# TASK OBJECTIVE
Copy each line of the following data that contains "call".

# DATA SECTION
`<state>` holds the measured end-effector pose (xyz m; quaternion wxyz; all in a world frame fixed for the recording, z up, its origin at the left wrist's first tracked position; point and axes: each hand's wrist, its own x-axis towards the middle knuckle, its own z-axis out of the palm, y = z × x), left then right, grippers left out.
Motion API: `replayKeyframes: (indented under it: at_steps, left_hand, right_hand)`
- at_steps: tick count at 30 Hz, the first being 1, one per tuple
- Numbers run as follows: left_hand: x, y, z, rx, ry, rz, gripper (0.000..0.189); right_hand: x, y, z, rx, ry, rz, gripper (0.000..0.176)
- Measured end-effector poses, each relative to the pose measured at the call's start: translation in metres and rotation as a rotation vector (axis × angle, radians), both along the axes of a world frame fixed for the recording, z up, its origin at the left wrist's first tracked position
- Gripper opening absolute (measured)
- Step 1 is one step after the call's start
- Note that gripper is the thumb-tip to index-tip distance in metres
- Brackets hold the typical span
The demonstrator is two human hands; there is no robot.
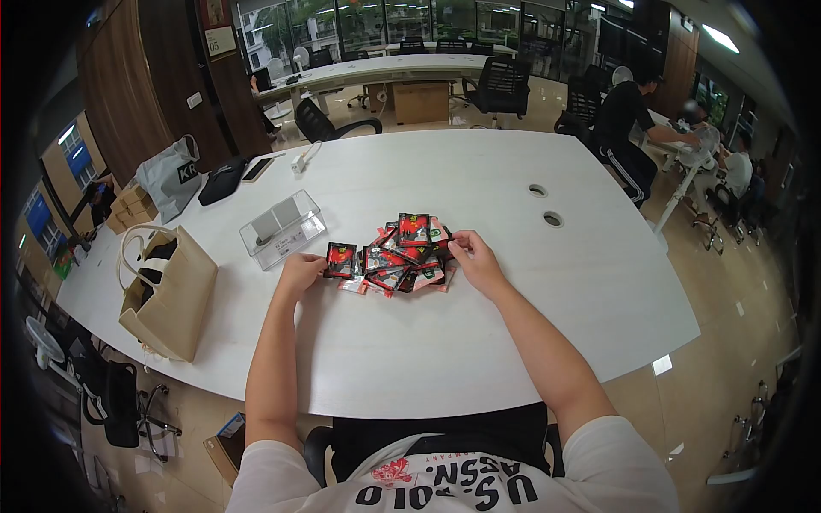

# REPLY TO THE EXERCISE
- Measured end-effector poses, each relative to the pose measured at the call's start: translation in metres and rotation as a rotation vector (axis × angle, radians), both along the axes of a world frame fixed for the recording, z up, its origin at the left wrist's first tracked position
- Step 1 is one step after the call's start

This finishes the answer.